Every line of the listing below should come back exactly as written, with no images.

- - -

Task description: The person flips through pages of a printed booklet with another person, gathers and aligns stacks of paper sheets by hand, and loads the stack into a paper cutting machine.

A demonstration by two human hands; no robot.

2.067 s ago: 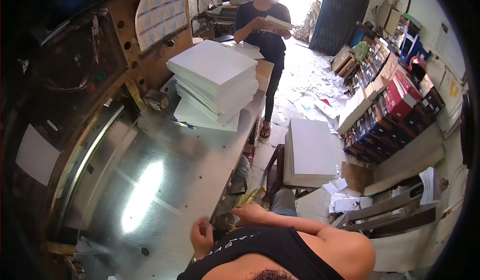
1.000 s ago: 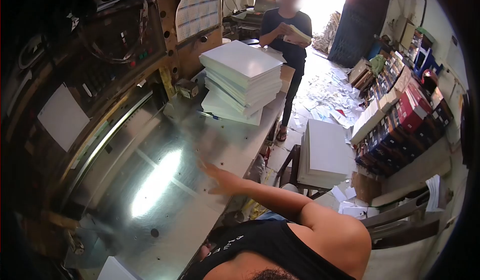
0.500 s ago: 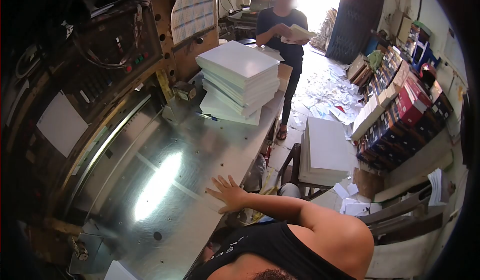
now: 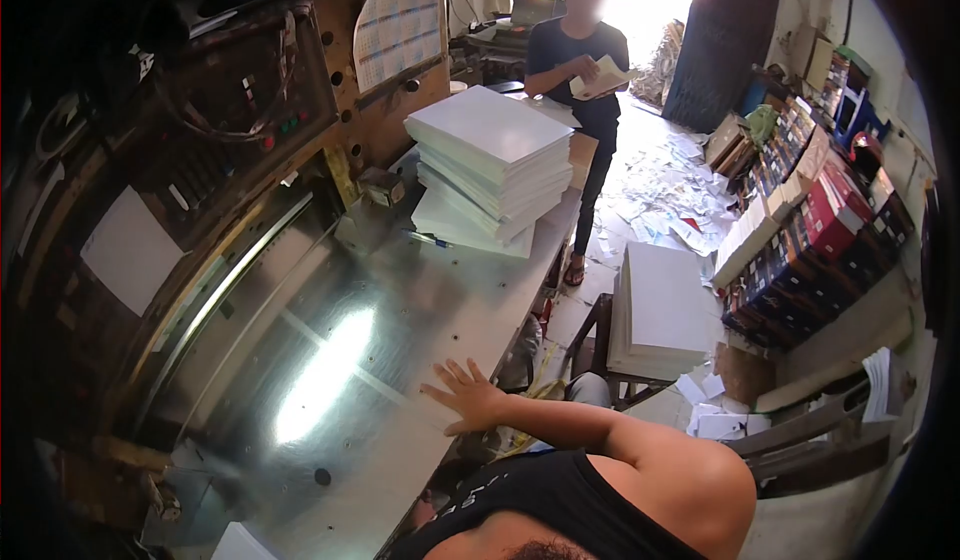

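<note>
My right hand [image 4: 466, 397] is open, fingers spread, and lies palm down near the edge of a shiny metal table [image 4: 400, 310]. It holds nothing. My left hand is not in view. Farther up the table, beyond my right hand, stands a tall stack of white paper [image 4: 490, 150] with uneven layers. A pen [image 4: 430, 240] lies beside the foot of that stack. At the bottom edge of the view shows the corner of more white paper [image 4: 240, 543].
Past the table's far end a person [image 4: 580, 70] stands holding an open booklet [image 4: 602, 80]. Another paper stack [image 4: 660, 305] rests on a stand to the right. Books [image 4: 790, 250] line the right wall, and paper scraps [image 4: 670, 190] litter the floor. A control panel [image 4: 230, 90] is at left.
The whole view has shifted slightly, while my right hand stays on the table. The other person's booklet has been tilted and now shows its open pages.
</note>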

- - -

- _Result of the exercise_:
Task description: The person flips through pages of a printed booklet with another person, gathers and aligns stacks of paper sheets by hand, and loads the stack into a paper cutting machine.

A demonstration by two human hands; no robot.

2.067 s ago: 
1.000 s ago: 
0.500 s ago: 
now: 

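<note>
My right hand [image 4: 466, 397] is open, fingers spread, and lies palm down near the edge of a shiny metal table [image 4: 400, 310]. It holds nothing. My left hand is not in view. Farther up the table, beyond my right hand, stands a tall stack of white paper [image 4: 490, 150] with uneven layers. A pen [image 4: 430, 240] lies beside the foot of that stack. At the bottom edge of the view shows the corner of more white paper [image 4: 240, 543].
Past the table's far end a person [image 4: 580, 70] stands holding an open booklet [image 4: 602, 80]. Another paper stack [image 4: 660, 305] rests on a stand to the right. Books [image 4: 790, 250] line the right wall, and paper scraps [image 4: 670, 190] litter the floor. A control panel [image 4: 230, 90] is at left.
The whole view has shifted slightly, while my right hand stays on the table. The other person's booklet has been tilted and now shows its open pages.
</note>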

The exercise concludes with this answer.